***** SOURCE MATERIAL *****
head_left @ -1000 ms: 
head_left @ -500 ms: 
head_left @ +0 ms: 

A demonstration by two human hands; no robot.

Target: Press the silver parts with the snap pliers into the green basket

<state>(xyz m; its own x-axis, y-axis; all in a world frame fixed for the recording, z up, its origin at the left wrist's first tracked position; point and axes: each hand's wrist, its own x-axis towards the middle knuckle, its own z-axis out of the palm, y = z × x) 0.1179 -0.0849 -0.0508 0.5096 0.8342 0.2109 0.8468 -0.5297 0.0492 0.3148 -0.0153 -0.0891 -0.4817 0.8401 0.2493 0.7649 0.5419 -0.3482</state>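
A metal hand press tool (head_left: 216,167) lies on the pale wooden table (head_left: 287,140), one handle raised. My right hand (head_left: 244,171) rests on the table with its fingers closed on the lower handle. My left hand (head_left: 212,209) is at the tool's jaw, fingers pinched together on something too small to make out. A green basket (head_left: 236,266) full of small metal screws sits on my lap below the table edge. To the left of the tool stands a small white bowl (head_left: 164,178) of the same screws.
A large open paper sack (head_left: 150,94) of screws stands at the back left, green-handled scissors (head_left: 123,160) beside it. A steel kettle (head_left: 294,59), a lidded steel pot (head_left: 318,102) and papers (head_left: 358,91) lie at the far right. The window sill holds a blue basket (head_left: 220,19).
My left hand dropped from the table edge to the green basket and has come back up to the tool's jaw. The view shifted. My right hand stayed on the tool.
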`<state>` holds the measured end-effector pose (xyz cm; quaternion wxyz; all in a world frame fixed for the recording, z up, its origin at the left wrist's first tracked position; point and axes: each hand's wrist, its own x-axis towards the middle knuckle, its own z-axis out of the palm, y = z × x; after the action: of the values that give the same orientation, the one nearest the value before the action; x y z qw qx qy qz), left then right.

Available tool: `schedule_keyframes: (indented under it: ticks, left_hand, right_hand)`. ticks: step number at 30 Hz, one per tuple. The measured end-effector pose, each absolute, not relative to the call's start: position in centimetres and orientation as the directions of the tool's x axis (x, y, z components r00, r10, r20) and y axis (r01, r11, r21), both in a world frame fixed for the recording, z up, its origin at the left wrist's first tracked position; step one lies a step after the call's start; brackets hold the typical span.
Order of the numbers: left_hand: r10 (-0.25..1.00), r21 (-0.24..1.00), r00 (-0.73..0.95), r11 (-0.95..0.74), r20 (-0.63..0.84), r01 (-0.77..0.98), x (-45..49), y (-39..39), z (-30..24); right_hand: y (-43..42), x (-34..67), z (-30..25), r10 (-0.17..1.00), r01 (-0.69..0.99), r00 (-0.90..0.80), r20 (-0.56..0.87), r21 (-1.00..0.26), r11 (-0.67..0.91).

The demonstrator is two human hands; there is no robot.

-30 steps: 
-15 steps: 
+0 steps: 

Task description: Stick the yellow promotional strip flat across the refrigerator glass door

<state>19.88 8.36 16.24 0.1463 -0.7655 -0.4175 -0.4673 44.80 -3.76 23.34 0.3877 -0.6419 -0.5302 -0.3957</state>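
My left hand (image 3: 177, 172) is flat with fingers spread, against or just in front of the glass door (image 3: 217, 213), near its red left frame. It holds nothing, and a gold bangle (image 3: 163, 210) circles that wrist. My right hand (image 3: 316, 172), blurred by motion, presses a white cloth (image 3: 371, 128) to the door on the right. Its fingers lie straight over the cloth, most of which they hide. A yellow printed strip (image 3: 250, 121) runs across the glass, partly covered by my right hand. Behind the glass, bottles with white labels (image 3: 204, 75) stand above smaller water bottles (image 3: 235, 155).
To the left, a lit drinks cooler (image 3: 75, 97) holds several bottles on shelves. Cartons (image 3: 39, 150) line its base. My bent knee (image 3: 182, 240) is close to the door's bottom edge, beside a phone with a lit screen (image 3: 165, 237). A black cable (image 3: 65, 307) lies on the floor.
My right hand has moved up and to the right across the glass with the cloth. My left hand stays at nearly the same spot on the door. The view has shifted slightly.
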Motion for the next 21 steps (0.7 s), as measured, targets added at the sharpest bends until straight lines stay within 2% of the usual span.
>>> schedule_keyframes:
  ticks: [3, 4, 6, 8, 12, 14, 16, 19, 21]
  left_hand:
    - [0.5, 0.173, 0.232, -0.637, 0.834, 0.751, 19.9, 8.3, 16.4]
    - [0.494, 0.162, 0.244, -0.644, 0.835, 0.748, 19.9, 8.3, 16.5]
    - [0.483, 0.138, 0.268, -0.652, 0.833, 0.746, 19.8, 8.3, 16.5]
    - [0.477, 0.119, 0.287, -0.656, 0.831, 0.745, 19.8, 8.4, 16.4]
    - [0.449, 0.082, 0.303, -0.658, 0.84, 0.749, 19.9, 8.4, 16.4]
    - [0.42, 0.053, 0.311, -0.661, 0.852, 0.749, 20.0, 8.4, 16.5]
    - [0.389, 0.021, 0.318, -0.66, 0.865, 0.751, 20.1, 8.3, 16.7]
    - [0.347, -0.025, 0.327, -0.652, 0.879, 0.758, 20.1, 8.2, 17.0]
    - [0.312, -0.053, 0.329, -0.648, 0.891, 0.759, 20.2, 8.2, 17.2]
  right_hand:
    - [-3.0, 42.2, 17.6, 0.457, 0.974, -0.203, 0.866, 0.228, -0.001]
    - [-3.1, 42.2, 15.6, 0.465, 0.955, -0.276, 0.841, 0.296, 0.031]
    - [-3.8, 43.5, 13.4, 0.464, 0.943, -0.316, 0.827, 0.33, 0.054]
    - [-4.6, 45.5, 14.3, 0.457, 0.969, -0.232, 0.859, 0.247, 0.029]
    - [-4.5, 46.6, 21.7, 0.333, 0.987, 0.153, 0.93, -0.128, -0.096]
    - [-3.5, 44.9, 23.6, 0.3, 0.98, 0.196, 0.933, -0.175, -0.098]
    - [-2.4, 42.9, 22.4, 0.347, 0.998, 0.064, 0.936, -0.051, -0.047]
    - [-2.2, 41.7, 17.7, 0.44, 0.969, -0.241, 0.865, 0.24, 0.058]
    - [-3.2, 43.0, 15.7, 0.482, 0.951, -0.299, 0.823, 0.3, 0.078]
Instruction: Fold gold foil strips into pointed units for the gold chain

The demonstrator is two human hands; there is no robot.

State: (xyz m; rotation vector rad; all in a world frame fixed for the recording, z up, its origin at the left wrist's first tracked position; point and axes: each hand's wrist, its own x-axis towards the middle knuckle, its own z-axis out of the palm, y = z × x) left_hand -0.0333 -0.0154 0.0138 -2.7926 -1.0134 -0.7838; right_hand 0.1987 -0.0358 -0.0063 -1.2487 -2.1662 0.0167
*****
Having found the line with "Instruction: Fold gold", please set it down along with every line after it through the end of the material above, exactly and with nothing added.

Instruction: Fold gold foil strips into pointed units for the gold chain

The demonstrator is two human hands; there is no robot.

State: (xyz m; rotation vector rad; all in a world frame fixed for the recording, z up, its origin at the left wrist's first tracked position; point and axes: each hand's wrist, its own x-axis towards the middle knuckle, its own z-axis out of the palm, y = z × x) left_hand -0.0333 -0.0154 0.0138 -2.7926 -1.0134 -0.7838; right_hand 0.1987 -0.0358 -0.0063 -1.2487 -2.1662 0.0167

Work on this exercise has concluded.